Suppose we have a random variable \(X\) and we would like to know about a random variable \(Y\) that is defined to be \[Y=a+bX\] where \(a\) and \(b\) are constants.
We start out considering the case when \(X\) is discrete and then move to the case when \(X\) is continuous.
Let \(X\) be a discrete random variable with mean \(\mu_x\) and variance \(\sigma_x^2\) and standard deviation \(\sigma_x\) then \(Y=a+bX\) has mean \[\mu_y = a + b \mu_x\] variance \[\sigma_y^2 = b^2 \sigma_x^2\] and standard deviation \[\sigma_y = |b|\sigma_x\]
Let’s check this result with an example.
Consider a random variable \(X\) with the following probability distribution
| \(x\) | \(2\) | \(4\) | \(7\) |
|---|---|---|---|
| \(p(x)\) | \(0.25\) | \(0.35\) | \(0.40\) |
The mean of \(X\) is \[\mu_x=E(X) = 2 \cdot 0.25 + 4 \cdot 0.35 + 7 \cdot 0.40 = 4.7\]
The variance of \(X\) is \[\sigma_x^2 = E(X-\mu_x)^2 = (2-4.7)^2 \cdot 0.25 + (4-4.7)^2 \cdot 0.35 + (7-4.7)^2 \cdot 0.40 = 4.11\]
So the standard deviation of \(X\) is \[\sigma_x = \sqrt{4.11} = 2.027313\]
Now, consider a new random variable \(Y = 3 + 5X\). What is the mean, variance and standard deviation of \(Y\)?
First, let’s find the probability distribution of \(Y\)
| \(y=3+5x\) | \(13\) | \(23\) | \(38\) |
|---|---|---|---|
| \(p(y)=p(x)\) | \(0.25\) | \(0.35\) | \(0.40\) |
And then we can directly compute the mean, variance and standard deviation of \(Y\) and check the formulas presented at the beginning of this section
The mean of \(Y\) is \[\mu_y=E(Y) = 13 \cdot 0.25 + 23 \cdot 0.35 + 38 \cdot 0.40 = 26.5=3+5 \mu_x =3+5\cdot 4.7\] the variance of \(Y\) is \[\sigma_y^2 = E(Y-\mu_y)^2 = (13-26.5)^2 \cdot 0.25 + (23-26.5)^2 \cdot 0.35 + (38-26.5)^2 \cdot 0.40 = 102.75=5^2\sigma_x^2=5^2 \cdot 4.11\] and the standard deviation of \(Y\) is \[\sigma_y = \sqrt{102.75}=10.14=|b|\sigma_x=5 \cdot 2.027313\]
The same result holds for the continuous case. It’s a little harder to show an example for the continuous case since we would have to work with integrals and densities.

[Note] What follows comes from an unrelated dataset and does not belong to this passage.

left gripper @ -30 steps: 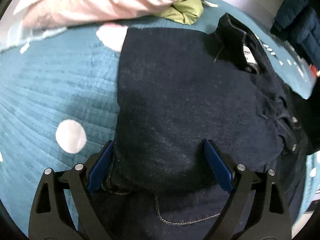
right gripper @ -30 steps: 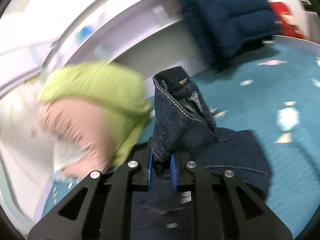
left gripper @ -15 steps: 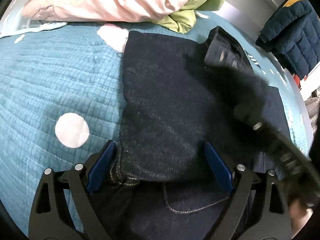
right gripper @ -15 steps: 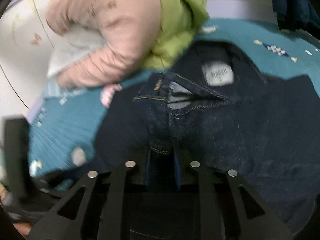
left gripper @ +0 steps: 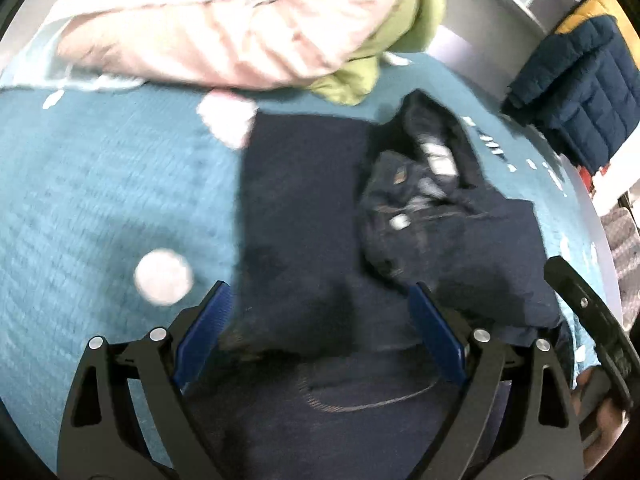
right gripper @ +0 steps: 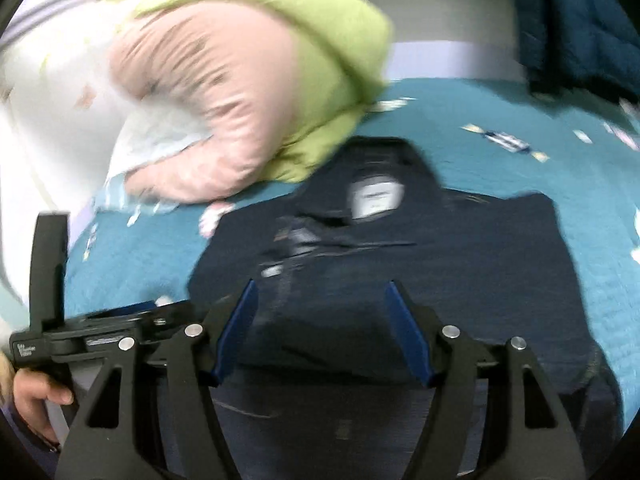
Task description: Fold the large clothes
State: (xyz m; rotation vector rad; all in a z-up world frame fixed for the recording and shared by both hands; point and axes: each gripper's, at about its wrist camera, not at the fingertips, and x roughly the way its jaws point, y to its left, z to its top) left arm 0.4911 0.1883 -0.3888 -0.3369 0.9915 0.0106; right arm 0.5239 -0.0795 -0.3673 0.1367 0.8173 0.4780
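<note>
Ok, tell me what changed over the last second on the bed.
The right gripper carried the waistband of the jeans over and down onto the folded legs and is opening; nothing is pinched now. The left gripper stays open over the near fold. The pink and green jackets haven't moved.

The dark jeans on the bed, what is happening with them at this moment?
A person with handheld tongs in each hand is folding dark blue jeans on a teal quilted bedspread. The jeans lie folded over, waistband and white label on top. The right tongs are opening above the denim, with nothing pinched between them. The left tongs stand wide open over the fold's near edge, gripping nothing. A pink jacket and a green one are piled behind the jeans.
</note>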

In summary, for any random variable \(X\) with mean \(\mu_x\) and standard deviation \(\sigma_x\) and constants \(a\) and \(b\) we have that if \[Y=a+bX\] then the mean of Y is \[\mu_y = E(Y) = a + b \mu_x\] and the variance of Y is \[\sigma_y^2 = b^2 \sigma_x^2\] and the standard deviation of Y is \[\sigma_y = |b| \sigma_x\]
If you are interested, here is an outline of proofs of results for the discrete random variables. For the continuous random variables, we would replace all the sums with integrals.
\(\mu_y = \sum yp(y) = \sum (a+bx)p(x) = \sum ap(x) + \sum bxp(x) = a \sum p(x) + b \sum xp(x) = a + b \mu_x\)
\(\sigma_y^2 = \sum (y-\mu_y)^2 p(y) = \sum (a+bx - (a+b \mu_x))^2p(x)=\sum b^2(x-\mu_x))^2p(x)=b^2\sum (x-\mu_x)^2p(x) = b^2 \sigma_x^2\)